WHAT TO DO - Check every line of the material below for the string "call", and return the ones that have it.

GIVEN INFORMATION -
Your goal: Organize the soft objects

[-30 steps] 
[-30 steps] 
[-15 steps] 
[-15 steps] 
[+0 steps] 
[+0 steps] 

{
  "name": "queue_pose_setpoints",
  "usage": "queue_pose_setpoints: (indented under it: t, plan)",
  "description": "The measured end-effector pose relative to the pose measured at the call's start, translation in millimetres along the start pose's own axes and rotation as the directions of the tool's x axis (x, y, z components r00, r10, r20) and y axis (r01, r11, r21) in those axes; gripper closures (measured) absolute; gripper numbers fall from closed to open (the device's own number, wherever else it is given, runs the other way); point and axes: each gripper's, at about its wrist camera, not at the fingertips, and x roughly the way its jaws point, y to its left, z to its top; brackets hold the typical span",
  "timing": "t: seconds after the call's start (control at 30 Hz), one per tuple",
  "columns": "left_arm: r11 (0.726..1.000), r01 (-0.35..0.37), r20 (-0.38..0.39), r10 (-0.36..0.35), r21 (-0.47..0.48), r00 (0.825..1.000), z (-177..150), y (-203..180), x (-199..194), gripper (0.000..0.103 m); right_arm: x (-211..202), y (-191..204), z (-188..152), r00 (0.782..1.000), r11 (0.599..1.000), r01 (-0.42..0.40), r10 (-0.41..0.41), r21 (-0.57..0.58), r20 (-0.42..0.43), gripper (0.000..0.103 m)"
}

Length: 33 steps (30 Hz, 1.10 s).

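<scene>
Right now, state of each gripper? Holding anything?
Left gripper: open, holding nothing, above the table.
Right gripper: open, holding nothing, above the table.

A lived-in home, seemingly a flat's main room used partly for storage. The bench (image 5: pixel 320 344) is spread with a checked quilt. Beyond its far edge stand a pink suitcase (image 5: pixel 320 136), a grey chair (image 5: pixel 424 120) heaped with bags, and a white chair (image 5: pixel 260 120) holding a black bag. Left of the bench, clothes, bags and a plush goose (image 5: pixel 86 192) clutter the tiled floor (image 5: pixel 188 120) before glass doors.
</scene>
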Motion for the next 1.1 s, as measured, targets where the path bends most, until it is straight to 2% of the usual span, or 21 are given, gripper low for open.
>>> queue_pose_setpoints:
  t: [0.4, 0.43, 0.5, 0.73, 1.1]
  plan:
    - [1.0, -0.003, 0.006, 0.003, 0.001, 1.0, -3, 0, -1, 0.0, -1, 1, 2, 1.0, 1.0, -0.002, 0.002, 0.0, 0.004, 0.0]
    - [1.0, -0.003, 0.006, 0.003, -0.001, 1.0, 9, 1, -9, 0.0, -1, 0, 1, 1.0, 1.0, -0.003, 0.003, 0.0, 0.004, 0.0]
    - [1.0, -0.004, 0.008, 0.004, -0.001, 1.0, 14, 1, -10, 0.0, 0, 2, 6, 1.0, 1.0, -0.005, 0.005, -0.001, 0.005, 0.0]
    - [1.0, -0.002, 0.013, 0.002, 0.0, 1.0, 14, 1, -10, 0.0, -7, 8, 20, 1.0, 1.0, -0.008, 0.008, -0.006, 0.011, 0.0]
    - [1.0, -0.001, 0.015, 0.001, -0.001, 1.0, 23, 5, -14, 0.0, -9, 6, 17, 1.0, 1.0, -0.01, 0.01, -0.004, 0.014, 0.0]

ANSWER TO THE EXERCISE -
  "description": "The measured end-effector pose relative to the pose measured at the call's start, translation in millimetres along the start pose's own axes and rotation as the directions of the tool's x axis (x, y, z components r00, r10, r20) and y axis (r01, r11, r21) in those axes; gripper closures (measured) absolute; gripper numbers fall from closed to open (the device's own number, wherever else it is given, runs the other way); point and axes: each gripper's, at about its wrist camera, not at the fingertips, and x roughly the way its jaws point, y to its left, z to its top; brackets hold the typical span",
  "timing": "t: seconds after the call's start (control at 30 Hz), one per tuple",

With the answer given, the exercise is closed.